→ **Information given**
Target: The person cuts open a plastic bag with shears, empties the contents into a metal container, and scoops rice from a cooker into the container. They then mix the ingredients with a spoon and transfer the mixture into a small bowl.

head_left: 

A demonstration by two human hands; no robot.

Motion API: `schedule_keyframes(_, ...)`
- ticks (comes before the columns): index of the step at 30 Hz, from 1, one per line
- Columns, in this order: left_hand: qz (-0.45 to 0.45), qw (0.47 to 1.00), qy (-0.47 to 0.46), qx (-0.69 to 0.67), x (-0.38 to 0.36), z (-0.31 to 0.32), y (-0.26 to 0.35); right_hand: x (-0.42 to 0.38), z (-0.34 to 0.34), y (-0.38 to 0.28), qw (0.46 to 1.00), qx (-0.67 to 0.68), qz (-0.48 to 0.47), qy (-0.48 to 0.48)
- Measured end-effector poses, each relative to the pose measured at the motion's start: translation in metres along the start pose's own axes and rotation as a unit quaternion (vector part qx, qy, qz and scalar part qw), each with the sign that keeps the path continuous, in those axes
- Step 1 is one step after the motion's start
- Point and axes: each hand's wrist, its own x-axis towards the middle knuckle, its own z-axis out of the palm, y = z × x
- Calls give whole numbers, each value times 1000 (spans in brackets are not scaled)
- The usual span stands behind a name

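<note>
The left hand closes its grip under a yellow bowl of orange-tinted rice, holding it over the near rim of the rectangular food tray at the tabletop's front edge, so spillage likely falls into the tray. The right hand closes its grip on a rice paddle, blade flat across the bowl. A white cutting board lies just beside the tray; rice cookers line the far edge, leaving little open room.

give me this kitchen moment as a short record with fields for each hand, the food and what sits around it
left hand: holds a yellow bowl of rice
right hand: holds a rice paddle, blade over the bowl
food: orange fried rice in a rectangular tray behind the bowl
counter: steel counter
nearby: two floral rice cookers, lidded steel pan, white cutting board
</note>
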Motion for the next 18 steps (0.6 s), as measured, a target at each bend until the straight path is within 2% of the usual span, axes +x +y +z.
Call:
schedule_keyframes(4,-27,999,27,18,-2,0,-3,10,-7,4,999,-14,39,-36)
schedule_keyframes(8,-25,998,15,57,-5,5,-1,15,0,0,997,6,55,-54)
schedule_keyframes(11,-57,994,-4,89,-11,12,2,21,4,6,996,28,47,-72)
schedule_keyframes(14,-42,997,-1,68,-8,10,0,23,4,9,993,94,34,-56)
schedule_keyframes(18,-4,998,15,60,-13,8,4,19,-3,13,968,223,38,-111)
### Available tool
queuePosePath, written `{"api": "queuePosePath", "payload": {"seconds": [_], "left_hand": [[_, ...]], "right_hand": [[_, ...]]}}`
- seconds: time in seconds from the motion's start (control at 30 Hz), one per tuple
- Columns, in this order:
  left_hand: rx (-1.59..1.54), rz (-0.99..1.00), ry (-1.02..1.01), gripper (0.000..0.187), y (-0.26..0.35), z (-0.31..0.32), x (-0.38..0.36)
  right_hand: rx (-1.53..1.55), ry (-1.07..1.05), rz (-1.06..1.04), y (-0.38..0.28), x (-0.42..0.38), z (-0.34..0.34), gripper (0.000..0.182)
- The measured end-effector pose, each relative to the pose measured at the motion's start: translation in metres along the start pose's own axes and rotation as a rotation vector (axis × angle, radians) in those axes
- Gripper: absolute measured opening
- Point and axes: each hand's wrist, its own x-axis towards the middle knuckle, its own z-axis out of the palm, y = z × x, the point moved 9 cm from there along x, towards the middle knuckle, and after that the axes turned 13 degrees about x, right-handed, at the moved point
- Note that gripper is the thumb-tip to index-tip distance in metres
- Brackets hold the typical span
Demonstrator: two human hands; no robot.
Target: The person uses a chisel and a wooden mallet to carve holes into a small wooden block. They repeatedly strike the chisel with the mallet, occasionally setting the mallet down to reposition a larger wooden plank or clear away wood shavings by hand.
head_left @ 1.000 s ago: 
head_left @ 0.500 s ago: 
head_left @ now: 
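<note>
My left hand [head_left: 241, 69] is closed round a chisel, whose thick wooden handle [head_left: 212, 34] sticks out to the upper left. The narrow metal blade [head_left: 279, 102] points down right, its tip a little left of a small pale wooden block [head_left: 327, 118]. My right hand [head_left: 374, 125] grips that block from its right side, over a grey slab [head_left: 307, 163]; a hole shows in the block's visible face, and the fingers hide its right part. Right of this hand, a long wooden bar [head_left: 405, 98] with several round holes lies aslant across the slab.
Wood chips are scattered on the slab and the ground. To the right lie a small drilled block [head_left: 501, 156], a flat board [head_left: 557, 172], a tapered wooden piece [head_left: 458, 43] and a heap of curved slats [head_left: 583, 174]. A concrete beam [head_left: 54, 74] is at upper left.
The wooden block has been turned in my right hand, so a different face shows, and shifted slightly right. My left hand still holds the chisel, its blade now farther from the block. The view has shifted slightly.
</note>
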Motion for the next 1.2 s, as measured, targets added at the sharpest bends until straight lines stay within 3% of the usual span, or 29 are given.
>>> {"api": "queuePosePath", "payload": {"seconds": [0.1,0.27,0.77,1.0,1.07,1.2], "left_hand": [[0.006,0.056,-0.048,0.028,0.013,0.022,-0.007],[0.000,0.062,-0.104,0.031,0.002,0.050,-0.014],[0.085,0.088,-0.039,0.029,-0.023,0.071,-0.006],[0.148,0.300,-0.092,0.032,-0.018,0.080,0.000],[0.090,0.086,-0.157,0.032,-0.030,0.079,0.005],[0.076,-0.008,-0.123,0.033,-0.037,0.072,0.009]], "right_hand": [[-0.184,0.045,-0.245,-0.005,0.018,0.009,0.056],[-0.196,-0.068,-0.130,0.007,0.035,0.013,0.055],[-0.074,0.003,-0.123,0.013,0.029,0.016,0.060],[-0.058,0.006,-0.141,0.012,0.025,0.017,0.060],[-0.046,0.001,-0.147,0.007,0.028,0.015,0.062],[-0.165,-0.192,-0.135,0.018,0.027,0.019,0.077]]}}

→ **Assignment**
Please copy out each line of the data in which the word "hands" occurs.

→ **Task solution**
A demonstration by two human hands; no robot.
Demonstrator: two human hands; no robot.

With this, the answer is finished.